WHAT YOU NEED TO DO: The listing that follows is to be repeated exactly.

STORED DATA:
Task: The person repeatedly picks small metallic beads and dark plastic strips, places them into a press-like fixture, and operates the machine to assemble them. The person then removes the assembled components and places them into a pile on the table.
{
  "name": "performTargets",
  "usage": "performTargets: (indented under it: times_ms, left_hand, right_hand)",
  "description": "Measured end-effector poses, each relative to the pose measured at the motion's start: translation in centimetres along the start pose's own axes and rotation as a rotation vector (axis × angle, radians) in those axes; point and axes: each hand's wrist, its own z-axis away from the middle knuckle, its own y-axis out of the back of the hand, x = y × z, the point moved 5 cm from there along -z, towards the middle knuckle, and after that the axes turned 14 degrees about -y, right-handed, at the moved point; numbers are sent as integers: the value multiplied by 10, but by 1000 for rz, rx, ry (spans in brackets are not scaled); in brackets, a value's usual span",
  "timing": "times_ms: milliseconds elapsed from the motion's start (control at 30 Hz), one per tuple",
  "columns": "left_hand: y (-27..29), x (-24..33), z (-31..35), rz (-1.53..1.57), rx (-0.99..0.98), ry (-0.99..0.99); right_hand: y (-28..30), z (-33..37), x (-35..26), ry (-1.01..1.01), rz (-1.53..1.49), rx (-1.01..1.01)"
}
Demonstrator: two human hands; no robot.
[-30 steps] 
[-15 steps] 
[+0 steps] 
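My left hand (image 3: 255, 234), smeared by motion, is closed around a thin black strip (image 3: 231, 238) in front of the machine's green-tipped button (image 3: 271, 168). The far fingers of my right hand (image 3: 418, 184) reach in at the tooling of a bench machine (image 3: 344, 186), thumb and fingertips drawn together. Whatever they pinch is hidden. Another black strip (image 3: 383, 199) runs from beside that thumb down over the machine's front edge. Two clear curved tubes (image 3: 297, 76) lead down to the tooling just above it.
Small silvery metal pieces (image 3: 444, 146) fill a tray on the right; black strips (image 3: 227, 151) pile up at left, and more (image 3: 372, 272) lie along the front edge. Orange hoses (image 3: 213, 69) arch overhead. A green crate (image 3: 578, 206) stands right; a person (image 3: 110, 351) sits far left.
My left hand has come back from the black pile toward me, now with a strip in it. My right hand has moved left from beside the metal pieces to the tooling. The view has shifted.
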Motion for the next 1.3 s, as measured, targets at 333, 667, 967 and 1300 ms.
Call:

RESULT OF THIS TASK:
Task: The person repeatedly picks small metallic beads and dark plastic strips, places them into a press-like fixture, and operates the machine to assemble them. The person then removes the assembled components and places them into a pile on the table.
{
  "name": "performTargets",
  "usage": "performTargets: (indented under it: times_ms, left_hand, right_hand)",
  "description": "Measured end-effector poses, each relative to the pose measured at the motion's start: translation in centimetres along the start pose's own axes and rotation as a rotation vector (axis × angle, radians) in those axes; point and axes: each hand's wrist, its own z-axis away from the middle knuckle, its own y-axis out of the back of the hand, x = y × z, the point moved 5 cm from there along -z, towards the middle knuckle, and after that the axes turned 14 degrees about -y, right-handed, at the moved point; numbers are sent as integers: the value multiplied by 10, but by 1000 for rz, rx, ry (spans in brackets are not scaled); in brackets, a value's usual span",
  "timing": "times_ms: milliseconds elapsed from the motion's start (control at 30 Hz), one per tuple",
  "columns": "left_hand: y (-27..29), x (-24..33), z (-31..35), rz (-1.53..1.57), rx (-0.99..0.98), ry (-0.99..0.99); right_hand: y (-28..30), z (-33..37), x (-35..26), ry (-1.01..1.01), rz (-1.53..1.49), rx (-1.01..1.01)"
}
Demonstrator: two human hands; no robot.
[-30 steps] 
[-15 steps] 
[+0 steps] 
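My left hand (image 3: 255, 234), smeared by motion, is closed around a thin black strip (image 3: 231, 238) in front of the machine's green-tipped button (image 3: 271, 168). The far fingers of my right hand (image 3: 418, 184) reach in at the tooling of a bench machine (image 3: 344, 186), thumb and fingertips drawn together. Whatever they pinch is hidden. Another black strip (image 3: 383, 199) runs from beside that thumb down over the machine's front edge. Two clear curved tubes (image 3: 297, 76) lead down to the tooling just above it.
Small silvery metal pieces (image 3: 444, 146) fill a tray on the right; black strips (image 3: 227, 151) pile up at left, and more (image 3: 372, 272) lie along the front edge. Orange hoses (image 3: 213, 69) arch overhead. A green crate (image 3: 578, 206) stands right; a person (image 3: 110, 351) sits far left.
My left hand has come back from the black pile toward me, now with a strip in it. My right hand has moved left from beside the metal pieces to the tooling. The view has shifted.
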Motion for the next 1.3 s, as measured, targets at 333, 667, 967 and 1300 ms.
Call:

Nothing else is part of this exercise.